GitHub Actions workflows (under .github/) may still contain master but always with main as well. The only exceptions is those three files that we ask to update during the pipeline creation.
modules.json can refer to master because that's the branch used in nf-core/modules.
nextflow.config and nextflow_schema.json also refer to master as the branch used in nf-core/configs.

Use Bioconda

All pipeline software should be packaged using bioconda. Bioconda packages are automatically available as Docker and Singularity images through biocontainers.

File formats

Pipelines should work with best practice modern file formats, as accepted by the community.

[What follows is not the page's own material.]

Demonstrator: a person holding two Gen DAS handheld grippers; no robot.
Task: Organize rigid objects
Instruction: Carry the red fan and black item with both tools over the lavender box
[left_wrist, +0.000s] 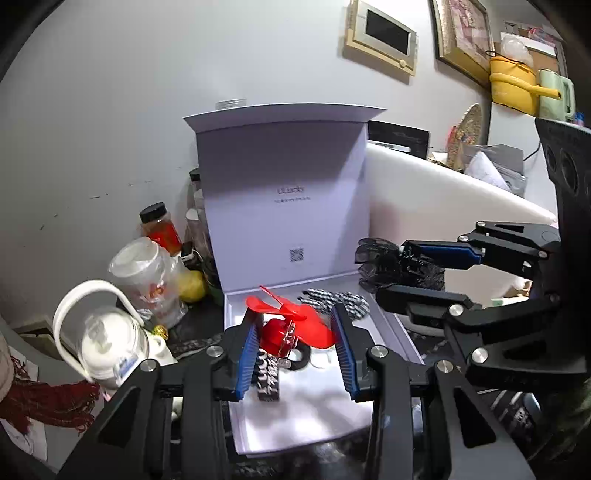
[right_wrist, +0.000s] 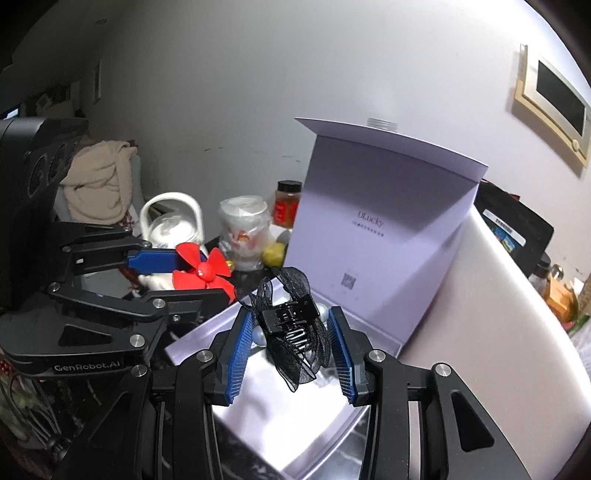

Where possible, genomics pipelines should generate CRAM alignment files by default, but have a --bam option to generate BAM outputs if required by the user.

DOIs

Pipelines must have digital object identifiers (DOIs) for easy referencing in literature.

Typically each release should have a DOI generated by Zenodo. This can be automated through linkage with the GitHub repository.

Cloud compatible

Pipelines should have explicit support for running in cloud environments. The pipelines created with nf-core template comes with all required code to support this setup.

Publication credit

sanger-tol

Pipeline publications should acknowledge all developers, reviewers and anyone who has contributed to the finished product (even through verbal discussions and suggestions). This can be done by either listing people by name or as a collective.

nf-core

At a minimum, the nf-core community should be thanked in the acknowledgment section.

We would like to thank the nf-core community for developing the nf-core infrastructure and resources for Nextflow pipelines. A full list of nf-core community members is available at https://nf-co.re/community.

Optionally, the nf-core community can be included as a consortium co-author of the publication (example). This route is a good idea when a pipeline has used extensive existing nf-core pipeline infrastructure (e.g. modules) that were written by other members of the community not directly involved in the pipeline itself.

If any members of the nf-core community have provided significant input to the creation of the pipeline, please consider adding them as coauthors on the paper directly.

If in doubt, contact the core team for guidance.